El proteccionismo es una política comercial establecida por un gobierno que tiene como finalidad proteger la industria nacional ante la competencia del extranjero con la aplicación de aranceles u cualquier otro tipo de restricción a la importación.

Proteccionismo aduanaDe esta manera, el proteccionismo supone un comercio internacional con impedimentos, al contrario de una situación de libre comercio o libre mercado. En situaciones de libre mercado es posible que la industria nacional se vea perjudicada, ya que a un país le podría resultar más barato comprar en el extranjero (importar un producto), que producirlo internamente. Esto tiene el riesgo de que la producción nacional de dicho bien acabe desapareciendo (y a su vez, los empleos relacionados con esta industria). Para que ello no ocurra, se pueden llevar a cabo medidas proteccionistas. Sin embargo, las medidas proteccionistas pueden perjudicar la competencia, provocando que los productos nacionales sean más caros y a veces, incluso de peor calidad.

El proteccionismo ha tenido diferentes momentos de auge y de decadencia a lo largo de la historia. Por lo general, en los periodos de crisis o de ralentización de la economía reaparecen las tentaciones proteccionistas. Ejemplo de ello son los años posteriores a la Gran depresión; momento en el que Estados Unidos aplicó el llamado arancel Smoot-Hawley, el cual elevaba los aranceles de los productos importados para disminuir los efectos de la depresión de 1929 dentro del país.

Argumentos a favor del proteccionismo

  • Argumento de la industria naciente: Protege a las nuevas industrias nacionales, que sin esta ayuda posiblemente no podrían comenzar a operar, ya que los costes en los que debería incurrir serían demasiado elevados. Esta protección se suele dar hasta que la industria sea lo suficientemente madura para poder competir en los mercados mundiales.
  • Fomenta la industrialización nacional y hace crecer el empleo nacional al aumentar la producción dentro del país.
  • Protección de industrias estratégicas para el país: Quizá un país quiere estar especializado en cierta industria ya que la considera estratégica y mediante el proteccionismo la protege.

Argumentos en contra del proteccionismo

  • Al limitar la entrada de productos extranjeros, las empresas nacionales podrían aprovechar esta situación para acaparar el mercado y aplicar una subida de precios excesiva.
  • Al fomentar el consumo de productos nacionales, hace que los consumidores compren productos que pueden ser de peor calidad o más caros que los que se podrían ofrecer si no hubiera proteccionismo.

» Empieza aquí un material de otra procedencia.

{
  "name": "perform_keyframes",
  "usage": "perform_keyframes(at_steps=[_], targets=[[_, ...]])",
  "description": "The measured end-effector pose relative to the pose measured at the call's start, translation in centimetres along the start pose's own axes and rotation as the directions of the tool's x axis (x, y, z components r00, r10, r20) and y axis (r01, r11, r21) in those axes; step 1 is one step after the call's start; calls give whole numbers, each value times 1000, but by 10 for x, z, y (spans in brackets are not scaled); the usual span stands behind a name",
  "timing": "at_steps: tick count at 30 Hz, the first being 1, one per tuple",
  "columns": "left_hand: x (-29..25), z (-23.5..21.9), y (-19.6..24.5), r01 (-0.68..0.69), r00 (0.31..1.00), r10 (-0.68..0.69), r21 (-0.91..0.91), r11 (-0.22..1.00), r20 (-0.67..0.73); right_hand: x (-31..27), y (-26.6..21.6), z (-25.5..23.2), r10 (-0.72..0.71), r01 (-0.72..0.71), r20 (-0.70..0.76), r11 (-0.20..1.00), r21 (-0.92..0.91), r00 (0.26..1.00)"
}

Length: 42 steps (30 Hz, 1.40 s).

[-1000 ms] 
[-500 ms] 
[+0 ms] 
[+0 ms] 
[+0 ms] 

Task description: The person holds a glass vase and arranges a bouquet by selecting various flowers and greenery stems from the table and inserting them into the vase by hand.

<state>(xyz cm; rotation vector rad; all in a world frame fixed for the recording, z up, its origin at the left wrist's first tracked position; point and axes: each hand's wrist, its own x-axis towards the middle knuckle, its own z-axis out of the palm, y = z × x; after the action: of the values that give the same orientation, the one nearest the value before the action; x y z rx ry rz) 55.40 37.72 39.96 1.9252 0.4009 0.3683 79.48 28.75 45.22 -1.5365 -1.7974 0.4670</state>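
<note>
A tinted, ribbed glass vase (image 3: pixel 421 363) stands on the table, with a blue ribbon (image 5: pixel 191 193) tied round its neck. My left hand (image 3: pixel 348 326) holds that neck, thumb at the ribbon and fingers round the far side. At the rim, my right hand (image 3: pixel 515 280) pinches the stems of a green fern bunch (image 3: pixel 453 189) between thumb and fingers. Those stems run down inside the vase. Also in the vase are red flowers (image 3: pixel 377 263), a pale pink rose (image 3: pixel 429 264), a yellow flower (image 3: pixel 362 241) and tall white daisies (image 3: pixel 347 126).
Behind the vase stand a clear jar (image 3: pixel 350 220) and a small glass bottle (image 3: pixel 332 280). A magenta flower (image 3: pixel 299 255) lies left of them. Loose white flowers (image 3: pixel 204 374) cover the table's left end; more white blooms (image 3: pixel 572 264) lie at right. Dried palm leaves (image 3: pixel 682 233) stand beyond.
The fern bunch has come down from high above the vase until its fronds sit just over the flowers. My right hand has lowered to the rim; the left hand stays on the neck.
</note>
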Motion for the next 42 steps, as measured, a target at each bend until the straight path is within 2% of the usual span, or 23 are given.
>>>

Medidas proteccionistas más utilizadas

Existen muchos tipos de medidas para realizar políticas proteccionistas, estas son las más importantes:

  • Aranceles: se trata de un impuesto que se establece a todas las importaciones que entran en el país, y de este modo quedan encarecidas. También se pueden establecer aranaceles a las exportaciones, aunque es poco común.
  • Cuotas a la importación: Limitación cuantitativa del número de unidades que pueden ser importadas.
  • Subsidios a la exportación: El Gobierno paga a sus empresas para aumentar sus exportaciones.
  • Contenido mínimo doméstico: Un requerimiento de que una porcentaje del contenido de un producto debe ser nacional.
  • Restricciones voluntarias a la exportación: un país restringe la exportación de productos, sobre todo con la intención de evitar los aranceles o cuotas impuestas por el socio comercial.
  • Barreras no arancelarias o administrativas: Se intentan poner trabas técnicas, legales…que desincentiven la importación.

Ver todos los instrumentos de protección al comercio.

Ganadores y perdedores con medidas proteccionistas

  • Generalmente pierden en primer lugar los consumidores del país proteccionista: Ahora van a pagar un precio más alto que el que podrían ofrecer competidores extranjeros si no hubiese trabas a sus productos.
  • También pierden los fabricantes extranjeros, ya que se les limita y se les encarece la posibilidad de poner sus productos en el mercado protegido.
  • Por otro lado, ganan los fabricantes nacionales: Su industria queda protegida ante competidores extranjeros que podrían arrebatarles parte de su cuota de mercado.
  • El Estado también se ve favorecido en primera instancia, ya que el arancel es un impuesto cuya recaudación va directa a las arcas públicas.